Your objective | Each line below from the one containing "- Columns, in" through the one containing "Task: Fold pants" is to be given again exactly, and no line outside that span.

Data section |
────

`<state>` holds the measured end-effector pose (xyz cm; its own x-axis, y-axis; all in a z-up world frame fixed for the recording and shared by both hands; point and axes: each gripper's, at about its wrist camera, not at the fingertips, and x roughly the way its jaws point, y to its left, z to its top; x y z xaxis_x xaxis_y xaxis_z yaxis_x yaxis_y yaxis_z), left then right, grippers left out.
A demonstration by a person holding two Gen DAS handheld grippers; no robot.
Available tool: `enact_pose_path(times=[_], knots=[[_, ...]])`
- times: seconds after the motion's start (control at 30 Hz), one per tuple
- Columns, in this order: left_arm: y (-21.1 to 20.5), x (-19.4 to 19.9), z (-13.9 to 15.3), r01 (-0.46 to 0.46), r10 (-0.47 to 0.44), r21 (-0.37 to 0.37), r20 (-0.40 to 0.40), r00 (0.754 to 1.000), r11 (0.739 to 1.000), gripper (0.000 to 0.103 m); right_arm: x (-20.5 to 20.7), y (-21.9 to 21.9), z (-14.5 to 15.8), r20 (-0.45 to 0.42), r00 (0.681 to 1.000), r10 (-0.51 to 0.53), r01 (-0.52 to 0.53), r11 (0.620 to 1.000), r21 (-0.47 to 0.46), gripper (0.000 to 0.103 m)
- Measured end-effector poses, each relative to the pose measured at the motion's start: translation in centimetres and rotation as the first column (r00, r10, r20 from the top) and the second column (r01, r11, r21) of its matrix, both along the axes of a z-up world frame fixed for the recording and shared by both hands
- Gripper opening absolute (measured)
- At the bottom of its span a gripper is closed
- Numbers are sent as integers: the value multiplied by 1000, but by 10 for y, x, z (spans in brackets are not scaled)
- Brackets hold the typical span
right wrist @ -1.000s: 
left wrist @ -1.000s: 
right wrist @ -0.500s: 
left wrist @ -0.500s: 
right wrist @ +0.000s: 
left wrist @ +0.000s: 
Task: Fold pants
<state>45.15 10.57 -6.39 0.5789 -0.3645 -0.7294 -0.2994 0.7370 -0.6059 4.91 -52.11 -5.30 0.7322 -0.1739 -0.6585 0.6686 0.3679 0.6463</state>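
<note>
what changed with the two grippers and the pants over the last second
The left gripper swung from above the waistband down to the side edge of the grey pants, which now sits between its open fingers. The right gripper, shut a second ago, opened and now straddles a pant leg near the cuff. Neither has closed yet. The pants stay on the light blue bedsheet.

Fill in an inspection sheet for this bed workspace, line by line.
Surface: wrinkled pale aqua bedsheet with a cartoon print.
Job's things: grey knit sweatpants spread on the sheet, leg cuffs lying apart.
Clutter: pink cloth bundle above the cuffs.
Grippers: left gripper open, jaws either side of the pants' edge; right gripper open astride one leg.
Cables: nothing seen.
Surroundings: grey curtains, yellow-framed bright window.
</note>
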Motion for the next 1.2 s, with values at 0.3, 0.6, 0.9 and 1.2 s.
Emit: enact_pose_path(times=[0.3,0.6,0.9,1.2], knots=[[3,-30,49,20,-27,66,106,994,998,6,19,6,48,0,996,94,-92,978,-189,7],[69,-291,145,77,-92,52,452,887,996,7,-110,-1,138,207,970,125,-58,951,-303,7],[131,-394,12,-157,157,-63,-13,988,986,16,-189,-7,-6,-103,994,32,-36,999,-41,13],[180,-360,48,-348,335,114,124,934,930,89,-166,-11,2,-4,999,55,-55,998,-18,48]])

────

Answer to this problem |
- Columns, in this order: left_arm: y (-21.1 to 20.5), x (-19.4 to 19.9), z (-13.9 to 15.3), r01 (-0.46 to 0.46), r10 (-0.47 to 0.44), r21 (-0.37 to 0.37), r20 (-0.40 to 0.40), r00 (0.754 to 1.000), r11 (0.739 to 1.000), gripper (0.000 to 0.103 m); right_arm: x (-20.5 to 20.7), y (-21.9 to 21.9), z (-14.5 to 15.8), r20 (-0.45 to 0.42), r00 (0.681 to 1.000), r10 (-0.51 to 0.53), r01 (-0.52 to 0.53), r11 (0.620 to 1.000), r21 (-0.47 to 0.46), gripper (0.000 to 0.103 m)
- Measured end-effector poses, each relative to the pose measured at the motion's start: translation in centimetres and rotation as the first column (r00, r10, r20 from the top) and the second column (r01, r11, r21) of its matrix, both along the axes of a z-up world frame fixed for the recording and shared by both hands
- Gripper opening absolute (measured)
- At the bottom of its span a gripper is closed
- Numbers are sent as integers: the value multiplied by 1000, but by 10 for y, x, z (spans in brackets are not scaled)
- Brackets hold the typical span
right wrist @ -1.000s: 
left wrist @ -1.000s: 
right wrist @ -0.500s: 
left wrist @ -0.500s: 
right wrist @ +0.000s: 
left wrist @ +0.000s: 
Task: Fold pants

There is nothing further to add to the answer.